On December 17, 2014, then-President Barack Obama announced that the United States would restore its international relations with Cuba. In addition to many expected diplomatic consequences, the decision had an odd effect: boosting the popularity of a small, closed-end fund that trades as CUBA.
Despite its name, CUBA’s holdings in Cuba are minor and have little value.* There was no rational financial explanation for why investors would buy up this fund—which nearly doubled in price—on this particular day.
The investments in CUBA are a reminder that the market isn’t always “efficient”: Investors don’t always make rational decisions and go with whatever gives them the greatest risk-adjusted return. Yet stock prices often are relatively predictable based on rational, mathematical models. CUBAs in the stock market don’t happen all the time, nor do unexpected dips and crashes.
In a complex system like the stock market, rationality and irrationality coexist. Determining what strategies make the most sense depends on the constantly changing conditions, says Andrew Lo, a professor at MIT’s business school.
To better understand complex financial markets, a growing number of economists are looking beyond math and physics, the roots of the field’s historic models, to what might seem an unrelated discipline: evolutionary biology. Much like a biological organism living in an ecosystem, the stock market is a network.
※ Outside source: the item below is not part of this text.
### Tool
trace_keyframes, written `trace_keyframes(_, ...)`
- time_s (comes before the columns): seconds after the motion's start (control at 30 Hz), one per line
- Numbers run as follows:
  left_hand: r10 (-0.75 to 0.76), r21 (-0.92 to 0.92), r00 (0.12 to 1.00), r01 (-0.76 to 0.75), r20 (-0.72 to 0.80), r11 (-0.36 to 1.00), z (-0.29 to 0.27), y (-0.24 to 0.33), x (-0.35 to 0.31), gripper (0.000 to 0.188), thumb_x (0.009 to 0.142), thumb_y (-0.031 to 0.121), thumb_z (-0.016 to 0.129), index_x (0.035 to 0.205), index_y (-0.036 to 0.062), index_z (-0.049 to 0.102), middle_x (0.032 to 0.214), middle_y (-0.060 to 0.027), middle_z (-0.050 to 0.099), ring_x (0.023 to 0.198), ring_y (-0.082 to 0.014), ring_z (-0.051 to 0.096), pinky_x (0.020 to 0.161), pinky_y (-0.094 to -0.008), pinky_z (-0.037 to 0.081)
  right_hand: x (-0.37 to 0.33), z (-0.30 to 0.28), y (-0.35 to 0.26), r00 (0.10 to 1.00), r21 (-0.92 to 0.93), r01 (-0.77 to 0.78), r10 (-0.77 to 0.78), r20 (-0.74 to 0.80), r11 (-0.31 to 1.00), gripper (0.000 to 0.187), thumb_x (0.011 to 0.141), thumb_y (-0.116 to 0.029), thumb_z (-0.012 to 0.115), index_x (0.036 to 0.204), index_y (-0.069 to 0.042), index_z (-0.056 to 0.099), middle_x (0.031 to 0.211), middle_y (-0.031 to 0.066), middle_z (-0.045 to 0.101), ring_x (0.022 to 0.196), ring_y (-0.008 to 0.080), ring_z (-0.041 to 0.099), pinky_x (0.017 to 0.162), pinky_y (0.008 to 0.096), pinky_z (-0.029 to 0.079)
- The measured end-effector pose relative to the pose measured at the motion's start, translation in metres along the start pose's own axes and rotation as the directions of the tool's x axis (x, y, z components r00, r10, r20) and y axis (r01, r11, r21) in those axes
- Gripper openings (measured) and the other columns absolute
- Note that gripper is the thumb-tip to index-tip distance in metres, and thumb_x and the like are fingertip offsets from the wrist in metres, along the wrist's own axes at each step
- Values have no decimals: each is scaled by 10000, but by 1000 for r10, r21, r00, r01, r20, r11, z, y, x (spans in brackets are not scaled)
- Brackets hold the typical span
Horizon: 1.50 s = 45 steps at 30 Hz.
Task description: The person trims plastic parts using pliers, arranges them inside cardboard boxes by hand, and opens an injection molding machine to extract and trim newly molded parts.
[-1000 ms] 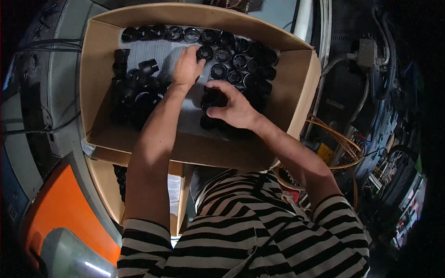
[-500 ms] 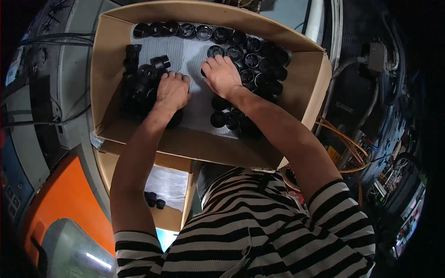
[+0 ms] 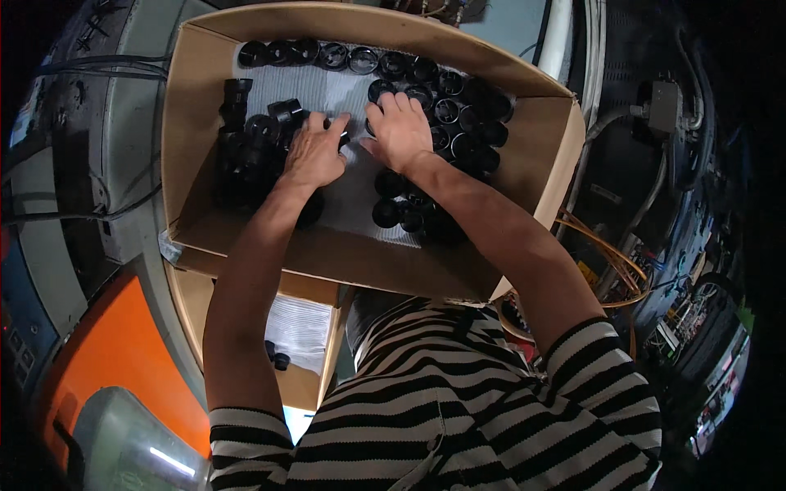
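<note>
A large cardboard box point(image 3: 372, 260) holds many short, round, hollow black plastic fittings on ribbed white lining point(image 3: 348, 200). My left hand point(image 3: 315, 155) is at the left-hand pile point(image 3: 246, 155), its thumb and fingers curled round a black fitting point(image 3: 343, 138) that is mostly hidden. Another fitting point(image 3: 285, 110) lies tilted just beyond its fingers. My right hand point(image 3: 401, 135) is at the left edge of the right-hand group, fingers bent down over a dark fitting point(image 3: 370, 128), of which only a sliver shows. Beyond that hand, fittings stand with their round openings up, such as one point(image 3: 381, 90).
A row of fittings point(image 3: 333, 56) lines the box's far wall. Below the box, nearer me, a second carton point(image 3: 307, 385) has white lining and a few black pieces point(image 3: 281, 360). An orange machine panel point(image 3: 123, 360) stands at left; orange cables point(image 3: 610, 245) hang at right.
My left hand has moved right and slightly away from me, with a black fitting now visible between its fingers. My right hand has shifted slightly right, staying over the same group.
</note>
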State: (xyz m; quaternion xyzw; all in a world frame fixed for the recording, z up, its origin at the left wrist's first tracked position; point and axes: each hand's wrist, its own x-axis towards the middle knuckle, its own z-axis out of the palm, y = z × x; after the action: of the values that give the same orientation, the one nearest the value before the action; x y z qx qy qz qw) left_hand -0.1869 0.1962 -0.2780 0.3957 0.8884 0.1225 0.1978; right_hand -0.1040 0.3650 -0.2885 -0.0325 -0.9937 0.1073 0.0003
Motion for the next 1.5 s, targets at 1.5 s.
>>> trace_keyframes(1.5, 159, -122, 984, -148, 84, 981, 33, 25, -17, 197, 839, 113, 609, 1006, 36, 538, 1132, -181, 511, 884, -422, 633, 777, -514, 520, 29, -5, 27, 890, -112, 446, -426, 164, 888, 181, 713, -203, 678, 876, -131, 706, 957, 19, 621, 1042, 216, 506, 886, 341, 375)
As cells do within a human body, or as bacteria do in their colony, investors and companies interact with, influence, and compete with each other—and they need to adapt for survival.
Proponents of this so-called adaptive-markets approach, sometimes known as “evolutionary economics,” believe it has big implications for investment strategies, from how to make financial systems more stable to understanding innovation, growth, and inequality.
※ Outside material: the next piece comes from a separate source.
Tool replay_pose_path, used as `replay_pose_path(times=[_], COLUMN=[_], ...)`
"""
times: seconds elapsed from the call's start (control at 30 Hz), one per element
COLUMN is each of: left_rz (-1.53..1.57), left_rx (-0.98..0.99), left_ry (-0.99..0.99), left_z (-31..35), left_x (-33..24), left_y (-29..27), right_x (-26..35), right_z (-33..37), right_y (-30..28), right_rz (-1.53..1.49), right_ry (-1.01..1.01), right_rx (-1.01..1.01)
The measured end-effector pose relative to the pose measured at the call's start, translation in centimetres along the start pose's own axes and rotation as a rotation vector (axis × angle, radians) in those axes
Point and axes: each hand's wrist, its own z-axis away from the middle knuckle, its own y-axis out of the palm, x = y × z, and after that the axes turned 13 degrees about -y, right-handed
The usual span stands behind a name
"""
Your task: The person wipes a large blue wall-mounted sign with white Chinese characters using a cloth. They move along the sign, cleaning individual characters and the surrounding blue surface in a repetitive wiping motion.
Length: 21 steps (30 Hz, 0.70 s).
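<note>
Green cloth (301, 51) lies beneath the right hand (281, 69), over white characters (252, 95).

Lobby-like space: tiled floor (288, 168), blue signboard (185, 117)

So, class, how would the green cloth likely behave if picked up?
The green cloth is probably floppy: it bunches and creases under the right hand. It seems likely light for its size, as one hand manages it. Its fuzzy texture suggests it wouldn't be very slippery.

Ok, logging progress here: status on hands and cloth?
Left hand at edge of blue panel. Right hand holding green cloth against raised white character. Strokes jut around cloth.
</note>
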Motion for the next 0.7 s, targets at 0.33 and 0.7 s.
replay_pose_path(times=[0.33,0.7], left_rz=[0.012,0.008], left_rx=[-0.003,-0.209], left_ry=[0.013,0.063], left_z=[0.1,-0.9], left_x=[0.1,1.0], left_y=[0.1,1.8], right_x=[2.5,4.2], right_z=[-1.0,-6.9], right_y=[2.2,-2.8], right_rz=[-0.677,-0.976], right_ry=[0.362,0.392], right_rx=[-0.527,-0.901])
The theory reconciles behavioral economics—which examines psychological factors in economic decision-making—with traditional efficient-markets economics by taking into account that things change over time, says Lo, who has written a book called Adaptive Markets. Neither alone is the complete story, he says.
One of the hallmarks of networks is that properties emerge from them that you can’t predict from a one-on-one relationship, says Laura Reed, a biologist at the University of Alabama in Tuscaloosa who doesn’t study economics. These emergent properties can be beneficial, such as when some innovative solution to a problem is generated from crowdsourcing. But they can also spiral the other direction, like a virus that jumps species to infect humans.
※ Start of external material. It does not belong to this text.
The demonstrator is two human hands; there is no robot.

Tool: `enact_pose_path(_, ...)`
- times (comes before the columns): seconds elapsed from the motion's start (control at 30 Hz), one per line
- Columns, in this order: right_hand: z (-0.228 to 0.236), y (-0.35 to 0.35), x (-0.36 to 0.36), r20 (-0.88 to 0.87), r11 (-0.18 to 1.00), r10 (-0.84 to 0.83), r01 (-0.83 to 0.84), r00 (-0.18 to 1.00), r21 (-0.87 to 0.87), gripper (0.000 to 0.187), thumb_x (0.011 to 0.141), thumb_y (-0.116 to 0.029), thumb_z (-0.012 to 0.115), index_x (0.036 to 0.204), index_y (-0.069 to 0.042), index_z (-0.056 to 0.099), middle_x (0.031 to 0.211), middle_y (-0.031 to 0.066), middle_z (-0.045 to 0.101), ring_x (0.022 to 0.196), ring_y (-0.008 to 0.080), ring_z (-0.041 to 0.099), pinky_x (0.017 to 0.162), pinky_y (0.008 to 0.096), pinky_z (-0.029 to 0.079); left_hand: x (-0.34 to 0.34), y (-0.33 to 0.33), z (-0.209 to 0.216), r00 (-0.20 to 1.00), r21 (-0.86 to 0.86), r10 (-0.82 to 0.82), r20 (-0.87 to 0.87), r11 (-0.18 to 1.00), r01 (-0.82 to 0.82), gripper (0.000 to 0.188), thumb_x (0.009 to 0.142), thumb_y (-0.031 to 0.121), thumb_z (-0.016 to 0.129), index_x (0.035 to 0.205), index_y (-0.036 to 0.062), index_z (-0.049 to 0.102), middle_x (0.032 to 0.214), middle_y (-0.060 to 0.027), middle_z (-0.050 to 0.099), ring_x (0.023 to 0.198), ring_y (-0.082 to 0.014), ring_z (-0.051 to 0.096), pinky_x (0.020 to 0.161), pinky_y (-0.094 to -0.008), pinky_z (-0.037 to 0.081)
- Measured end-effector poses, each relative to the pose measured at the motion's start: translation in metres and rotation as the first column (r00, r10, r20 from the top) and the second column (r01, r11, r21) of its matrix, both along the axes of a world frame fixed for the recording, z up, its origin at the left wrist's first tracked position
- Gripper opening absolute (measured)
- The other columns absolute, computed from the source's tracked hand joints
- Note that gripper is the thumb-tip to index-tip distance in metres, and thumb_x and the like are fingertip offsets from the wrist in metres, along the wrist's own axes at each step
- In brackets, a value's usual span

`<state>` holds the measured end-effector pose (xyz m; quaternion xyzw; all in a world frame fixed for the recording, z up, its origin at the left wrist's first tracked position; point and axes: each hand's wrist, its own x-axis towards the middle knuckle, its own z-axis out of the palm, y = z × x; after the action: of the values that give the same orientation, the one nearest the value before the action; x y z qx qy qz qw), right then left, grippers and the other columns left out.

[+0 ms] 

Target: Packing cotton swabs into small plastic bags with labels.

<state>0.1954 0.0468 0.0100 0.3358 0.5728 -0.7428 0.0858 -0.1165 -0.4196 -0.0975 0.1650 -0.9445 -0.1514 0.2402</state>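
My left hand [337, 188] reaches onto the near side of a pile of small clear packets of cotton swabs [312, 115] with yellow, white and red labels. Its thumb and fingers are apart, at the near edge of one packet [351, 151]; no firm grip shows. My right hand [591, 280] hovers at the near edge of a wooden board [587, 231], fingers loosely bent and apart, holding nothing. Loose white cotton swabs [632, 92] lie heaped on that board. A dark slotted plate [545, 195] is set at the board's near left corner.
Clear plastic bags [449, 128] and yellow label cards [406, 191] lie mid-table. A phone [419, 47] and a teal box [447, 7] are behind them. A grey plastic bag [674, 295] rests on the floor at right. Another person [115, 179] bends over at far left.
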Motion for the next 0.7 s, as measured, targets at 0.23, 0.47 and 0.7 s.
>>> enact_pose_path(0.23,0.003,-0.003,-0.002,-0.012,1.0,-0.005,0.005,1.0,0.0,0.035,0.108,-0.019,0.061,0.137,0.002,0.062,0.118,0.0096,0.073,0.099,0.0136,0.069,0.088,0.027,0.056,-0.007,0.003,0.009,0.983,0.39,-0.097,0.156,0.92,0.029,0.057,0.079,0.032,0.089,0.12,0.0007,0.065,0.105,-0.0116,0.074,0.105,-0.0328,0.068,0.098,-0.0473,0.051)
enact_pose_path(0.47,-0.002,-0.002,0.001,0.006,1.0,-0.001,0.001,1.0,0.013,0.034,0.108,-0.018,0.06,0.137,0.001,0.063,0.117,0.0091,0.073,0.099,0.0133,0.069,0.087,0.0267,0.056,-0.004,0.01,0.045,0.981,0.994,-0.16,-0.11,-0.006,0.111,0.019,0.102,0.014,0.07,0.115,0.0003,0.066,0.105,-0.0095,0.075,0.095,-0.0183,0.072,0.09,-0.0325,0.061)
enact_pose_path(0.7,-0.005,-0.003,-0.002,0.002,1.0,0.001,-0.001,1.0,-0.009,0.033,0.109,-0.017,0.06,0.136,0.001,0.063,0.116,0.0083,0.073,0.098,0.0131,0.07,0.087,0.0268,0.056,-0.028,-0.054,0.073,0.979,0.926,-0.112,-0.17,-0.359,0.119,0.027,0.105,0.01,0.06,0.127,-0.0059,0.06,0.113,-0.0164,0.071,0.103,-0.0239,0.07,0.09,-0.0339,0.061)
Think of investor panic leading to a run on a bank, or more commonly these days, the stock market. The panic incited by a plummeting Dow Jones average is driven because the behaviors of other players in the system are intertwined, namely that each can see that others are selling in the market and react to it. Even though crashes occur regularly, the spark that sets them off catches most financial wizards off-guard each time precisely because the crashes are properties that emerge from this complex system.
Predicting instability in a complex system is difficult, and therefore probably the biggest limitation of the evolutionary-economics approach. But to improve the understanding of what the outcomes will be, you need to understand the structure of the system, says Reed, who studies the biological system of how fruit flies react to poor diets and a lack of exercise. “If you want the complete story, you have to think about it as a whole,” she says.
In evolutionary thinking, understanding the history is important, too, she says. Appreciating the pressures that shape the organism into the way it is could help predict what will happen in the future. Like a virus that morphs to become resistant to an antibiotic, long-term survival—financial payoff, in the case of investing—may require adapting to the current or future environment rather than using one static strategy.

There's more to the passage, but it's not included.